• _Aim of the task_: In the records, each line holding "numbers" must be reported.

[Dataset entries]
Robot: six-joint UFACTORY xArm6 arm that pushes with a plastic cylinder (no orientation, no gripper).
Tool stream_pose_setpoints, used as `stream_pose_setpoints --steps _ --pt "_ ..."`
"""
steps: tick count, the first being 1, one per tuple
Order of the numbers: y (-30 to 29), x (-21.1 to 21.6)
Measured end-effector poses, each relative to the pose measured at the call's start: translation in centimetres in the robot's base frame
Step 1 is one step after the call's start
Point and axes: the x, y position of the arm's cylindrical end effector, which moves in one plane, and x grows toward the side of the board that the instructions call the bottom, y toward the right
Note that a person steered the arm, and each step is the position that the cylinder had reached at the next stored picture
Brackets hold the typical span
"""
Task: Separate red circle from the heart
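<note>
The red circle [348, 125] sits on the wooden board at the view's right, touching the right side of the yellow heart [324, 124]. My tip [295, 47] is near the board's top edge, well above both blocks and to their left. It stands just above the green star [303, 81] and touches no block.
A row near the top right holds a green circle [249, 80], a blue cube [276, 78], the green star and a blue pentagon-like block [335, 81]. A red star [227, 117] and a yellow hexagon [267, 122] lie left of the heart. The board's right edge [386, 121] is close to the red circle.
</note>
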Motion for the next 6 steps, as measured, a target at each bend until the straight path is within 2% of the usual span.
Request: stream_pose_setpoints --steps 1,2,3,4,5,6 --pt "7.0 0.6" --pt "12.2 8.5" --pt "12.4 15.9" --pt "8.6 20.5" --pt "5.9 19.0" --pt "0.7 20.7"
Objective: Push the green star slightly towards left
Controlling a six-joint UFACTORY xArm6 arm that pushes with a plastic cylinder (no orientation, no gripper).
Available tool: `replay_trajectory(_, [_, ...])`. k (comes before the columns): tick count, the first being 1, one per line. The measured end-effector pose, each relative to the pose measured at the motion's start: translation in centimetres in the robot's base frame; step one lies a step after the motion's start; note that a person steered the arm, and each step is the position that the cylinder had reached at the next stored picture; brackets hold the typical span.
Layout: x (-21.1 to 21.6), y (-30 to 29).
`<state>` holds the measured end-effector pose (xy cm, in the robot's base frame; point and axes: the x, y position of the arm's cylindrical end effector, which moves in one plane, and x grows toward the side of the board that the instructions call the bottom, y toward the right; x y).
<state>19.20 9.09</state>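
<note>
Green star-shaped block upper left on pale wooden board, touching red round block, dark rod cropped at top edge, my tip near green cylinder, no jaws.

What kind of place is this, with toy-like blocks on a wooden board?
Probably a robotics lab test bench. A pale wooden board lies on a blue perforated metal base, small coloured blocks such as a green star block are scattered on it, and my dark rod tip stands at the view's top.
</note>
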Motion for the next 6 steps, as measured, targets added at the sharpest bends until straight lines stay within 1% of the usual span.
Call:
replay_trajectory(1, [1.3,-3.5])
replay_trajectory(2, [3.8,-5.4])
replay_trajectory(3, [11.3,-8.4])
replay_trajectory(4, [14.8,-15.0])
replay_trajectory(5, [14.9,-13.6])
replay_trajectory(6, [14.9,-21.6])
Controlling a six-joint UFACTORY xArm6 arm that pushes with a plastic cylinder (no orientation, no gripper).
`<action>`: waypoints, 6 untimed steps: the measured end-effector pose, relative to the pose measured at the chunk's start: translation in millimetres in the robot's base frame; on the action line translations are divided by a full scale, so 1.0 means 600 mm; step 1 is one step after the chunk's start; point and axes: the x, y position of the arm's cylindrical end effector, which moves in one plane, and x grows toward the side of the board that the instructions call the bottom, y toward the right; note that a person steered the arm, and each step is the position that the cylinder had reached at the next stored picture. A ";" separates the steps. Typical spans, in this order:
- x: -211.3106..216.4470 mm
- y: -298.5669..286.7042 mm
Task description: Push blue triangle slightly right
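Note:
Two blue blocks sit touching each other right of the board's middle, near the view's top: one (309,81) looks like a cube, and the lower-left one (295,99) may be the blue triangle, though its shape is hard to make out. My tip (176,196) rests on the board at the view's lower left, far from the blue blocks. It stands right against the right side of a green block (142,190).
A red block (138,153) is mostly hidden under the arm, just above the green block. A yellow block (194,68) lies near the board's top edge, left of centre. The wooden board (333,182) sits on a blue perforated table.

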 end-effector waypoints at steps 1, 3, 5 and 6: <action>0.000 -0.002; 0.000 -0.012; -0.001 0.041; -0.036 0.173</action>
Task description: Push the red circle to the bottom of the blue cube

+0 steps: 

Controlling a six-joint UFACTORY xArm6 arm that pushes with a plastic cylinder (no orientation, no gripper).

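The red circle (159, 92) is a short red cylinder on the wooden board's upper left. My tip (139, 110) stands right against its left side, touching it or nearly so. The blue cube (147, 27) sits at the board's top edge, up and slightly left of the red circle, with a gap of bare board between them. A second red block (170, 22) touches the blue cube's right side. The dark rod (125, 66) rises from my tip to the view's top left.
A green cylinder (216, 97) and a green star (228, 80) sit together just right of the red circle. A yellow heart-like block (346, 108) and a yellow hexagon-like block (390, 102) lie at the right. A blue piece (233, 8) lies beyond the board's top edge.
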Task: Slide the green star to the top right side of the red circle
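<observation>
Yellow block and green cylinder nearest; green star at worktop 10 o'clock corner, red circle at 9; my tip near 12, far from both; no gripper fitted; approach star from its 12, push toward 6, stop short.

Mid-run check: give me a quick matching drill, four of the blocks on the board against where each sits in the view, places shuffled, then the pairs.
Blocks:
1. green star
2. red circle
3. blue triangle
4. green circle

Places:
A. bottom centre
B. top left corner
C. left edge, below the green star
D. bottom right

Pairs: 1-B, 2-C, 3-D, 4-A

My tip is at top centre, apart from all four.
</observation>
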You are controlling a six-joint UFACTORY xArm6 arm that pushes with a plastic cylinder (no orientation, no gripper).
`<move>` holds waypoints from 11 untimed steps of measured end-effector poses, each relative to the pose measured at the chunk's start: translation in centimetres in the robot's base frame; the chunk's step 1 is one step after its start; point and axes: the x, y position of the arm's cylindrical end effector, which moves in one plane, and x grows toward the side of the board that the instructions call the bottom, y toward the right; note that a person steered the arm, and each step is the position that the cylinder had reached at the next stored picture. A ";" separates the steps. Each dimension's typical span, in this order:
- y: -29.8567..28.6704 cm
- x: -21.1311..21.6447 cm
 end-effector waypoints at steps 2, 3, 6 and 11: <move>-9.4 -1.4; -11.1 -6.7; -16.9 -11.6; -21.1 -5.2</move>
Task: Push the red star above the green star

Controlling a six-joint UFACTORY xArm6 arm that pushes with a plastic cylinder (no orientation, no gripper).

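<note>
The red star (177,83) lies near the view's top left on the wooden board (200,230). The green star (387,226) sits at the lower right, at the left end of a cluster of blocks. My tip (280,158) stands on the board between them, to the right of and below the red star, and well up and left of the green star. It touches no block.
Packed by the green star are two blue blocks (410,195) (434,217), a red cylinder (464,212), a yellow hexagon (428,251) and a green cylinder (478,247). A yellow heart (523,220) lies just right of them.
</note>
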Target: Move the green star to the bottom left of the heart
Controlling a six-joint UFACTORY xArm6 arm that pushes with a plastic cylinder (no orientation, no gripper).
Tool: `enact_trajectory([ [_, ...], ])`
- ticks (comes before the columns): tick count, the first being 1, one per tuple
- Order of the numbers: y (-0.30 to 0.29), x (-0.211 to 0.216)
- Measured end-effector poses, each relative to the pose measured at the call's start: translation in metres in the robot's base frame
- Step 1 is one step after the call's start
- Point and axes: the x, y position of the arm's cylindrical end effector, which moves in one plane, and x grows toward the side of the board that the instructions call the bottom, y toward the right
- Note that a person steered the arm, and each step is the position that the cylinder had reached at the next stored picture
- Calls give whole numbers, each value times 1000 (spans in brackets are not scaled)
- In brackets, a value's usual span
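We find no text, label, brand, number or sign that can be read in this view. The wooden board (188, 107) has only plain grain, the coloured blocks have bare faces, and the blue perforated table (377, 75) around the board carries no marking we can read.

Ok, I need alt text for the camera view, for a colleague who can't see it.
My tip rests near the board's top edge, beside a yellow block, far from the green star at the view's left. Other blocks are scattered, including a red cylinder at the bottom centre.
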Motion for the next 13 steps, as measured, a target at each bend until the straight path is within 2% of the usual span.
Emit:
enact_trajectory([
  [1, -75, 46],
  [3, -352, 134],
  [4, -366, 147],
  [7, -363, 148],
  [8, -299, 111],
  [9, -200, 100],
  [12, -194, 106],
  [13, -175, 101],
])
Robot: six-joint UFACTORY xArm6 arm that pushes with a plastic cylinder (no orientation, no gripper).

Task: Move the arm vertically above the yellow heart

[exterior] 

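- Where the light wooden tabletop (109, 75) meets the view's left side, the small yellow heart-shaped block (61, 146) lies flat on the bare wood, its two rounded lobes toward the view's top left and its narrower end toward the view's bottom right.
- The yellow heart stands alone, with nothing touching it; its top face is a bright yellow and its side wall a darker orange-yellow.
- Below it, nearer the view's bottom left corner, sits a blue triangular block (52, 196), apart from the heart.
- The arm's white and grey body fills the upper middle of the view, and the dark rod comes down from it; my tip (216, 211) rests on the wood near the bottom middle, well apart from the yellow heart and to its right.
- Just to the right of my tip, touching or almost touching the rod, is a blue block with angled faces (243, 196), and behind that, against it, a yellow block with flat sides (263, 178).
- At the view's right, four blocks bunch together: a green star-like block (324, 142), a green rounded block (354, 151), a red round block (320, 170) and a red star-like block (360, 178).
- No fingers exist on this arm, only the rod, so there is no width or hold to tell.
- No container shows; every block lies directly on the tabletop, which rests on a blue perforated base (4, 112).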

• _Task response_:
Order of the numbers: y (-30 to 29), x (-21.1 to 21.6)
- Order of the numbers: y (-0.30 to 0.29), x (-0.211 to 0.216)
- Calls give whole numbers, each value times 1000 (spans in brackets are not scaled)

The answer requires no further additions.